ABOUT THIS TASK
Copy exactly the lines of the records below, and only those lines, beginning with the line that contains "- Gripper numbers" and ending with the line that contains "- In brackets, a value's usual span".

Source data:
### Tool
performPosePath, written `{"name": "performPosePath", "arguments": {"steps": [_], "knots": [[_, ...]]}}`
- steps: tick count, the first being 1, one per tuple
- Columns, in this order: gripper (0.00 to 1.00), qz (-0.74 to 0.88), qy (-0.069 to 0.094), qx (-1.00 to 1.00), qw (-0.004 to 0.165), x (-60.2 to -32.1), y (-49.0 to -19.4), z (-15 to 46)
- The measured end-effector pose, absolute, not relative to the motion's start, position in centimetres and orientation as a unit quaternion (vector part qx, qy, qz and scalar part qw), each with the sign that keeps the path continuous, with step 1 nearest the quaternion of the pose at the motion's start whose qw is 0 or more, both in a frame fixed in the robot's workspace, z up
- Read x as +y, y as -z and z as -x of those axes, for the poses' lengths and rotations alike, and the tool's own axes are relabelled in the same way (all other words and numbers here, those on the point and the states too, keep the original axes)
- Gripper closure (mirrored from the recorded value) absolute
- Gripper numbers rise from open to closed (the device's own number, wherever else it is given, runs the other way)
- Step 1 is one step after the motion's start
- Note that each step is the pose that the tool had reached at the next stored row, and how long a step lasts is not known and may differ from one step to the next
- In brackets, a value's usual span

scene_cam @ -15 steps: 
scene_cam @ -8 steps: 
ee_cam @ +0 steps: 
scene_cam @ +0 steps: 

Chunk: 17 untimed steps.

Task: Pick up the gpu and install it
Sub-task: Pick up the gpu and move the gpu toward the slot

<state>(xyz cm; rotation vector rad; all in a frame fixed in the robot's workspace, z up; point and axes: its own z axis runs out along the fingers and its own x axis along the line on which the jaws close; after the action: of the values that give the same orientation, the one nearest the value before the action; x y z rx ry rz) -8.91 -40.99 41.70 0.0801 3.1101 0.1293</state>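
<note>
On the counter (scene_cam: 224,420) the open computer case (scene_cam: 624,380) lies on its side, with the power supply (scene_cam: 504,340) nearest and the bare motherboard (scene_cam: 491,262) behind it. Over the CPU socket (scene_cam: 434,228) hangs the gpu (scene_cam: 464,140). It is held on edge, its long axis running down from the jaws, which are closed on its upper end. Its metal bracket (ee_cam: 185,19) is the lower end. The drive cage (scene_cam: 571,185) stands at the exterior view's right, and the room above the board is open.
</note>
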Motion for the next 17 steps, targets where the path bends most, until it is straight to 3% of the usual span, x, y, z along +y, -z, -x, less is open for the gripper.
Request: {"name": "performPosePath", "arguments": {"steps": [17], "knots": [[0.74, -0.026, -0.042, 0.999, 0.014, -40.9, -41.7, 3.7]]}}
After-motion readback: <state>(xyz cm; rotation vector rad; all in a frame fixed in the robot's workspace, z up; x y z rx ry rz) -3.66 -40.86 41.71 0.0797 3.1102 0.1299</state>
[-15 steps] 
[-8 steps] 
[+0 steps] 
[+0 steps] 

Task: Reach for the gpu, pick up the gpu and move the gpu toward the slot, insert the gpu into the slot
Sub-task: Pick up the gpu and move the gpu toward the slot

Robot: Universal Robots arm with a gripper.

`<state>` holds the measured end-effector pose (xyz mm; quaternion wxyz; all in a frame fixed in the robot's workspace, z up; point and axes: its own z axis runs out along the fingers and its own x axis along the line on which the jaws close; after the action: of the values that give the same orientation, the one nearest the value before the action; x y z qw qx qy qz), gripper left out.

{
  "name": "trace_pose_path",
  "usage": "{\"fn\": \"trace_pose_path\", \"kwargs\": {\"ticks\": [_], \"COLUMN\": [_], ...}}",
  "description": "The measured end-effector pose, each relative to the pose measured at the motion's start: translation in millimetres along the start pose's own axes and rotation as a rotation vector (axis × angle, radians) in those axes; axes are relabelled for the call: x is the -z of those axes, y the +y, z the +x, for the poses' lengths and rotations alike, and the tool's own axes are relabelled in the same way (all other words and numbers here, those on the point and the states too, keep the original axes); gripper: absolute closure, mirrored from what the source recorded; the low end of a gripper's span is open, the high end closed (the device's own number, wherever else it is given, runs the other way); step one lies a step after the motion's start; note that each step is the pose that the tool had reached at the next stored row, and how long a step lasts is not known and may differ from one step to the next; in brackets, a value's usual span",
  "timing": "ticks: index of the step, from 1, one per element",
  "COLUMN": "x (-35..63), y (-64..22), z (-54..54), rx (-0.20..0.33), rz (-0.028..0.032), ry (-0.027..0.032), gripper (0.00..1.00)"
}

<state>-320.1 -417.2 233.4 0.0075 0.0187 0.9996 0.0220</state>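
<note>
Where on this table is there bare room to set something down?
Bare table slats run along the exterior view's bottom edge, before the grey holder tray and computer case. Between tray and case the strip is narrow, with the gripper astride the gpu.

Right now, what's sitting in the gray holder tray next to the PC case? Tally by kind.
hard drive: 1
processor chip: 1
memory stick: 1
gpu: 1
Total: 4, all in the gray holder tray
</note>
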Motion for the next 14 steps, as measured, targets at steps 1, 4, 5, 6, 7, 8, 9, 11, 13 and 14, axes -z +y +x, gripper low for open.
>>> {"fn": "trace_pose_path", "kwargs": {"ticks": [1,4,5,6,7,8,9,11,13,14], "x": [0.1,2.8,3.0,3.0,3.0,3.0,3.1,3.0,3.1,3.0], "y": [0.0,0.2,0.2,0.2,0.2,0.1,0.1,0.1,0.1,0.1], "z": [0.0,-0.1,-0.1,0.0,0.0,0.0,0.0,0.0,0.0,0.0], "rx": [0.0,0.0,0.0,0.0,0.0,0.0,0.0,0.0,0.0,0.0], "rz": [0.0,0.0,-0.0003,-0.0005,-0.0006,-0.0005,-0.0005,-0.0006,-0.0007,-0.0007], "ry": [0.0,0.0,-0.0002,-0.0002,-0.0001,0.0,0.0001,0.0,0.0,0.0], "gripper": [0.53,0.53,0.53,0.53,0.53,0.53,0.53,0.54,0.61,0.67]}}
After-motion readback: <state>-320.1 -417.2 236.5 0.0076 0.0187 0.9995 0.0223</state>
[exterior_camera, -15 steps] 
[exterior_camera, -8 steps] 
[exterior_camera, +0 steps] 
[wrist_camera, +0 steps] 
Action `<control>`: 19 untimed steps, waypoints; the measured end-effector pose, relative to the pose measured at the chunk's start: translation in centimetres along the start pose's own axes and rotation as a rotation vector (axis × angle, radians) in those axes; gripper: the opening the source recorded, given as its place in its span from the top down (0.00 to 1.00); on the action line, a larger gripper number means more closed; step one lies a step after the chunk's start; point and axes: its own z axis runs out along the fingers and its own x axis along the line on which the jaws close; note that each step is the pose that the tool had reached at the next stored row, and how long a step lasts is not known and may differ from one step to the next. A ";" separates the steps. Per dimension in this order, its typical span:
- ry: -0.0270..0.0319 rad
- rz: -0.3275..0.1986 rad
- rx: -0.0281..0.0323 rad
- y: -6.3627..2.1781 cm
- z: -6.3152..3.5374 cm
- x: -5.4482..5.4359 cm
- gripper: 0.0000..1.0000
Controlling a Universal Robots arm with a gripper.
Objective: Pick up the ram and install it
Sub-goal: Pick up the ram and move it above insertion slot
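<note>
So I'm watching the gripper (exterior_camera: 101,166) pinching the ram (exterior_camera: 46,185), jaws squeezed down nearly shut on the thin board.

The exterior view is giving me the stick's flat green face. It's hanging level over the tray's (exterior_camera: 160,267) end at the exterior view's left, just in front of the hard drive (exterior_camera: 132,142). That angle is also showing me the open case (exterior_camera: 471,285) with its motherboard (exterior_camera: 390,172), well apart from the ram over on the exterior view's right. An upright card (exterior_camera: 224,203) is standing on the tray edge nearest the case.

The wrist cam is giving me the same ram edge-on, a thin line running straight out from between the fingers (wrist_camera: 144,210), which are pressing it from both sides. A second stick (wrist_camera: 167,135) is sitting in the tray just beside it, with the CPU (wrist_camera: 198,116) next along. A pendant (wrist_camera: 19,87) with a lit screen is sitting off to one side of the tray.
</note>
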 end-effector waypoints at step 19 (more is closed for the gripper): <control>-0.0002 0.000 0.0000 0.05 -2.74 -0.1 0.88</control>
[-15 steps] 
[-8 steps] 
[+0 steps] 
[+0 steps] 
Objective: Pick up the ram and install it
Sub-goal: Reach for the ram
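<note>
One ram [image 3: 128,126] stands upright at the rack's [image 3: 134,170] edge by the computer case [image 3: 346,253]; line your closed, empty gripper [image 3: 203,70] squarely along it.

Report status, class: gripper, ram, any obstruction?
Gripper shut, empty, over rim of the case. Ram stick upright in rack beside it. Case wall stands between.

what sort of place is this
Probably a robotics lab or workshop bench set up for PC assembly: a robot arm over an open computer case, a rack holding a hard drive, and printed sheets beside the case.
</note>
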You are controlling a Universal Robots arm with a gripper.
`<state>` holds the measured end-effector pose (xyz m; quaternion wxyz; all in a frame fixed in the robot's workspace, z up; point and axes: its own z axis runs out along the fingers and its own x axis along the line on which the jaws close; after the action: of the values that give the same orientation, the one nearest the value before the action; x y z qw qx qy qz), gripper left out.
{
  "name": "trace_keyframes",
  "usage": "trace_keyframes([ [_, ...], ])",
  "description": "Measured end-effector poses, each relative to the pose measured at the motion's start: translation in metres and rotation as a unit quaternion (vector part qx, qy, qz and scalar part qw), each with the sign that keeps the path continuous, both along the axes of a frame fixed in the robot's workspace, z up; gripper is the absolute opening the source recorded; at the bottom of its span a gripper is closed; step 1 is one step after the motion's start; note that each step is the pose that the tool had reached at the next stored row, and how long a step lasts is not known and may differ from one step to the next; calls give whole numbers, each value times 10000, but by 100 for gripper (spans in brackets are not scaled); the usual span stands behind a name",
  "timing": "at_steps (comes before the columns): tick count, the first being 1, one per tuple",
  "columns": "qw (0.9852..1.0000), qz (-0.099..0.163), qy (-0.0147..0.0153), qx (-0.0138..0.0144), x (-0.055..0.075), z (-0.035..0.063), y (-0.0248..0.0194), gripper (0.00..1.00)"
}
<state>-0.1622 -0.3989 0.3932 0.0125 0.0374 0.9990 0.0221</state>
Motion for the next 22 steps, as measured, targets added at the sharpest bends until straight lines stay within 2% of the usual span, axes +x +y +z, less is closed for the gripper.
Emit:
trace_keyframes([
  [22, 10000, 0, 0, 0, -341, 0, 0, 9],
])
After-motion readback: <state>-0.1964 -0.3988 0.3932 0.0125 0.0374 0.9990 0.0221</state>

EXERCISE RESULT
- Gripper numbers rise from open to closed (the device's own number, wherever else it is given, runs the other way)
- Step 1 is one step after the motion's start
- Note that each step is the pose that the tool had reached at the next stored row, and how long a step lasts is not known and may differ from one step to the next
- In brackets, a value's usual span

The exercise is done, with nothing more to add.